PROBLEM REQUIREMENTS:
Leaving the images aside, transcribe all the data below exactly.

THE DATA:
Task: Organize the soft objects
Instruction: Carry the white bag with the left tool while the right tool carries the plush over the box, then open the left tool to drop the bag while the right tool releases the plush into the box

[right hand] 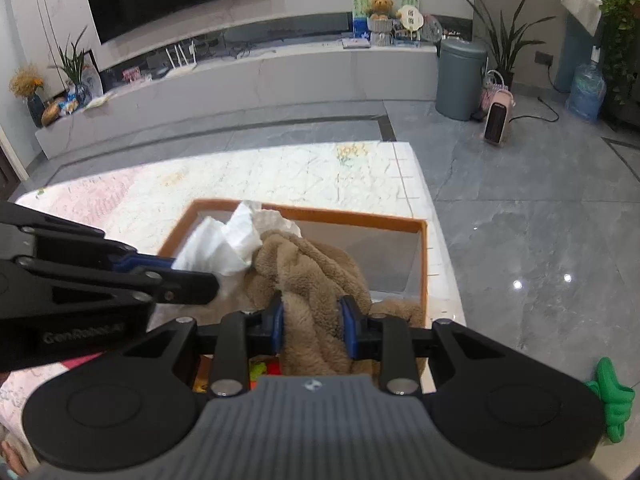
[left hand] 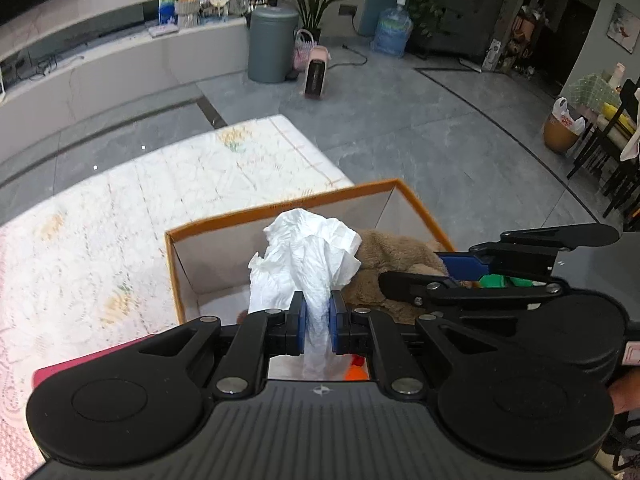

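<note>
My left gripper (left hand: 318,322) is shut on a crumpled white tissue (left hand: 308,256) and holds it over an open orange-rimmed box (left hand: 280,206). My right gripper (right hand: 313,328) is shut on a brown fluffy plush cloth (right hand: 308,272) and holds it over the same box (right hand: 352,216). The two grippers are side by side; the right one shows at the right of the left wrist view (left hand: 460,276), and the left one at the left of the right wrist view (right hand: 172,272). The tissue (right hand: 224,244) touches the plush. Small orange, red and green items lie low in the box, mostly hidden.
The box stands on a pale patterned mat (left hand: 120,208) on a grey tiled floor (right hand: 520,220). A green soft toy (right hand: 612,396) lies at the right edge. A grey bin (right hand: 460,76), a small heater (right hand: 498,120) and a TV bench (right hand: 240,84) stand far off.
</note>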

RESPONSE AREA:
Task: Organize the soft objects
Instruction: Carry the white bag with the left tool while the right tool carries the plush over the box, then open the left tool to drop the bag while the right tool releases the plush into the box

[right hand] 
[left hand] 

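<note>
My left gripper (left hand: 318,322) is shut on a crumpled white tissue (left hand: 308,256) and holds it over an open orange-rimmed box (left hand: 280,206). My right gripper (right hand: 313,328) is shut on a brown fluffy plush cloth (right hand: 308,272) and holds it over the same box (right hand: 352,216). The two grippers are side by side; the right one shows at the right of the left wrist view (left hand: 460,276), and the left one at the left of the right wrist view (right hand: 172,272). The tissue (right hand: 224,244) touches the plush. Small orange, red and green items lie low in the box, mostly hidden.
The box stands on a pale patterned mat (left hand: 120,208) on a grey tiled floor (right hand: 520,220). A green soft toy (right hand: 612,396) lies at the right edge. A grey bin (right hand: 460,76), a small heater (right hand: 498,120) and a TV bench (right hand: 240,84) stand far off.
</note>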

For this exercise, nothing more remains to be done.